Health Issue a Crutch for White Collar Crook?

ABC News’ Carrie Gann reports:

Raj Rajaratnam was sentenced to 11 years in prison for insider trading on Thursday, the longest prison sentence ever handed down for that crime.

Federal prosecutors had asked to put the Galleon Group hedge fund founder in jail for 24 1/2 years, but Rajaratnam’s lawyers said because their client was in poor health, sending him to prison for the long term would be “a death sentence.”

It seems that U.S. District Court Judge Richard Holwell took those pleas into his sentencing considerations. When announcing his decision, he noted that the 54-year-old Rajaratnam had advanced diabetes that was causing kidney failure, and said “prison is a more intense experience for people with serious health conditions.”

During the trial, Rajaratnam wore a protective boot on his right foot for a bacterial infection, but otherwise showed no visible signs of illness. His lawyers, led by John Dowd of Akin, Gump, Strauss, Hauer and Feld, would not comment on his medical condition.

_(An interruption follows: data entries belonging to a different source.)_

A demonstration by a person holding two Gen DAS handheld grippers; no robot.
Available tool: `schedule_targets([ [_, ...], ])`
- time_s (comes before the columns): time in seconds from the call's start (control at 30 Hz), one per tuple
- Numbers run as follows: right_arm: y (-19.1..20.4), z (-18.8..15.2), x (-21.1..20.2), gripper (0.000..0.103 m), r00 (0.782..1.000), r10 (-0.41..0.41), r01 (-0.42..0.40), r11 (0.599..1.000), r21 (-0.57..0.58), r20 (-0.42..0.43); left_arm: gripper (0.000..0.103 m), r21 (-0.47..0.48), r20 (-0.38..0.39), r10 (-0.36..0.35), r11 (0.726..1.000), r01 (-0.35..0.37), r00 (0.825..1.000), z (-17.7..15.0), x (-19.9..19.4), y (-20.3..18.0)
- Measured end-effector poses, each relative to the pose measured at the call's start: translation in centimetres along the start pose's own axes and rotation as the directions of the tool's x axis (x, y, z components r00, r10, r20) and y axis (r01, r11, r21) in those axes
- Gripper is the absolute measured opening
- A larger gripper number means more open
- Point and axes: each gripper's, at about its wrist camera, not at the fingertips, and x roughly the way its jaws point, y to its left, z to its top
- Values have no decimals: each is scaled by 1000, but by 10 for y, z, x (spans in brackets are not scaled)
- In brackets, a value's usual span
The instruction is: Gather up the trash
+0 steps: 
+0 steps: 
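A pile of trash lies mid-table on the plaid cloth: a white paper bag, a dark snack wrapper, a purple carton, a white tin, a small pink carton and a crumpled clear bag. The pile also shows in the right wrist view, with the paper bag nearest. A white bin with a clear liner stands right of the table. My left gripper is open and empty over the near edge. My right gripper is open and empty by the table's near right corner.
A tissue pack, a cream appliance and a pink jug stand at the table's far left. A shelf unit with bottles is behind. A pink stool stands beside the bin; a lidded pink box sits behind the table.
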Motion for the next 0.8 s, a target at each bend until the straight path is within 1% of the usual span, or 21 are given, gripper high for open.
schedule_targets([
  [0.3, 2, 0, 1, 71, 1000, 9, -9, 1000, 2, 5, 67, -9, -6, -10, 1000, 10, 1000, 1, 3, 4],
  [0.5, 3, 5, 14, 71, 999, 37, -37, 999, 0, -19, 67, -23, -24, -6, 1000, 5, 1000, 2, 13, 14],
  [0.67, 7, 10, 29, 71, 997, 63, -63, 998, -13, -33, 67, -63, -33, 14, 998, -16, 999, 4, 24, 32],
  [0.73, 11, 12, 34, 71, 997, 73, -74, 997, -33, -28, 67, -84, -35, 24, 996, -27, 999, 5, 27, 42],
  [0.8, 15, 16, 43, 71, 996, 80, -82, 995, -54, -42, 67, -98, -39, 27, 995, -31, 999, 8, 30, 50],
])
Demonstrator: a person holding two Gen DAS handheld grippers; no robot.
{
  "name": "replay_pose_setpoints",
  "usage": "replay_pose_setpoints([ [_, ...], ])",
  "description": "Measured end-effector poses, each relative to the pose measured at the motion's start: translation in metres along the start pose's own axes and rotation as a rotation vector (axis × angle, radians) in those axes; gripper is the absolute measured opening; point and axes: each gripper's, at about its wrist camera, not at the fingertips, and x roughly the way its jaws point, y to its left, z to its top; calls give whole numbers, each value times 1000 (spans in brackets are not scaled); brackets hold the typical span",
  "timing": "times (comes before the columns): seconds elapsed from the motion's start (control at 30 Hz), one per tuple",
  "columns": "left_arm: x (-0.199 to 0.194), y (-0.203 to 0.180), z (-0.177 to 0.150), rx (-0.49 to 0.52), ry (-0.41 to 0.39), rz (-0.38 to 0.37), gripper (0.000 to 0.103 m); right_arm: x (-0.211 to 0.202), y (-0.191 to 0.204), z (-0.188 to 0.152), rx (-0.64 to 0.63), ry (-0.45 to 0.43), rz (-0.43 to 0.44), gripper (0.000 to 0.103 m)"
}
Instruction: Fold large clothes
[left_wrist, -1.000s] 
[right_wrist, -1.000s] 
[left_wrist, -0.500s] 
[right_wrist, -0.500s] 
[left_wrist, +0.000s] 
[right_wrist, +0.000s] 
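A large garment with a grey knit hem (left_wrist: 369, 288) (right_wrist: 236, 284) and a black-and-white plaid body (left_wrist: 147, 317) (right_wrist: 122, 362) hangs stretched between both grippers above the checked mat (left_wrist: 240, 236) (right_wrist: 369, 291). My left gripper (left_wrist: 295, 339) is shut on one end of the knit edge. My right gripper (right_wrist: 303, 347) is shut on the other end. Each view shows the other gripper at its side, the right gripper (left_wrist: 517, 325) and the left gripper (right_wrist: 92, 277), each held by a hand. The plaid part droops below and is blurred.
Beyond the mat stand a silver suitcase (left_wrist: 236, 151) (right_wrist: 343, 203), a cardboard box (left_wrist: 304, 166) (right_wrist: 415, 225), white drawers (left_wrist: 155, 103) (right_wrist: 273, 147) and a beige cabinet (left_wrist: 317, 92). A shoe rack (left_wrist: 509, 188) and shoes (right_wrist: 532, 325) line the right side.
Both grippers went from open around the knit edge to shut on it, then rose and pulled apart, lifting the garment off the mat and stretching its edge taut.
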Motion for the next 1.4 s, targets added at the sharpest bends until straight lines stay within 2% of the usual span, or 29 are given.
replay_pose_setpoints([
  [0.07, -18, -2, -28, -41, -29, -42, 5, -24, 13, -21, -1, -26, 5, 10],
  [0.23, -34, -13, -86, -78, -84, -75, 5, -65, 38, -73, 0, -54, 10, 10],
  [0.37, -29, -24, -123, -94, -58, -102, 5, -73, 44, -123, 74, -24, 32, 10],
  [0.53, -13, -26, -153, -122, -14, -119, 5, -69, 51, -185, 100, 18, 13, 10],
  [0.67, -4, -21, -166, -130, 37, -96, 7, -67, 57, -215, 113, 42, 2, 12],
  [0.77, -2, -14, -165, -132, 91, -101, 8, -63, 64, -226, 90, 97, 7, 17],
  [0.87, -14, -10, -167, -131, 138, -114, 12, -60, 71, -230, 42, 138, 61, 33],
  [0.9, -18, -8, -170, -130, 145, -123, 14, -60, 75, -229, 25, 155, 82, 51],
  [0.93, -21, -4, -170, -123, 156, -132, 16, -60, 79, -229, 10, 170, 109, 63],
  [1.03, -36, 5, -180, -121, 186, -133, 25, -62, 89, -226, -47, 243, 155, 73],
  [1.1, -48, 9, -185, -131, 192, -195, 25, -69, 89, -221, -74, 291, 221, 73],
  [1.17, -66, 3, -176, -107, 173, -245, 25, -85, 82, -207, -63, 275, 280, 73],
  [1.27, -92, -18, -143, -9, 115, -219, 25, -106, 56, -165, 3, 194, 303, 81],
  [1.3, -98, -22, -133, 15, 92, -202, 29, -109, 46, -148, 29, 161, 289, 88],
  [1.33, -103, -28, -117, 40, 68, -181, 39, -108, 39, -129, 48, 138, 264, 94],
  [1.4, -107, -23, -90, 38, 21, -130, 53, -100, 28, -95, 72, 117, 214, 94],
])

“The evidence before the court can leave no doubt: Mr. Rajaratnam is not a healthy man, and his death will be hastened by a term of imprisonment,” the lawyers wrote in an August sentencing memo.

A defendant’s health condition is one factor that judges can consider when handing down sentences. A 2005 decision from the U.S. Supreme Court mandated that federal judges adhere to specific sentencing calculations, which can be influenced by other factors, such as a defendant’s health.

Marshall Kapp, director of the Center for Innovative Collaboration in Medicine and Law at Florida State University, said lawyers will often bring up their clients’ health problems in the hope that these concerns will lead to a lighter sentence.

“That’s part of the advocate’s job, to bring up mitigating factors, including health,” Kapp said.

When it comes to pleading for leniency for white-collar crimes because of health conditions, Rajaratnam is in good company.

Bernard Madoff’s lawyers asked for a lighter sentence when he was convicted for his orchestration of the largest Ponzi scheme in history. Madoff was sentenced to 150 years in prison.

John Rigas, one of the founders of Adelphias Communications Corp., was 80 years old and suffered from heart problems and bladder cancer during his 2005 trial for accounting fraud.  The U.S. District Judge sentenced him to 15 years in prison, instead of the 18 years prosecutors wanted.

“They’re all about the right age for health problems, I guess. So I don’t know if it’s a sinister coincidence or not,” Kapp said. “I wouldn’t fault the attorneys for bringing these things up as a mitigating factor.”

The U.S. Bureau of Prisons assigns inmates to specific facilities if health problems are a concern. In 2009, the Bureau committed $865 million for inmate health care.

Rajaratnam’s lawyers asked that he be sent to the Federal Medical Center in Butner, N.C., where Madoff is currently serving his sentence and was briefly treated for hypertension.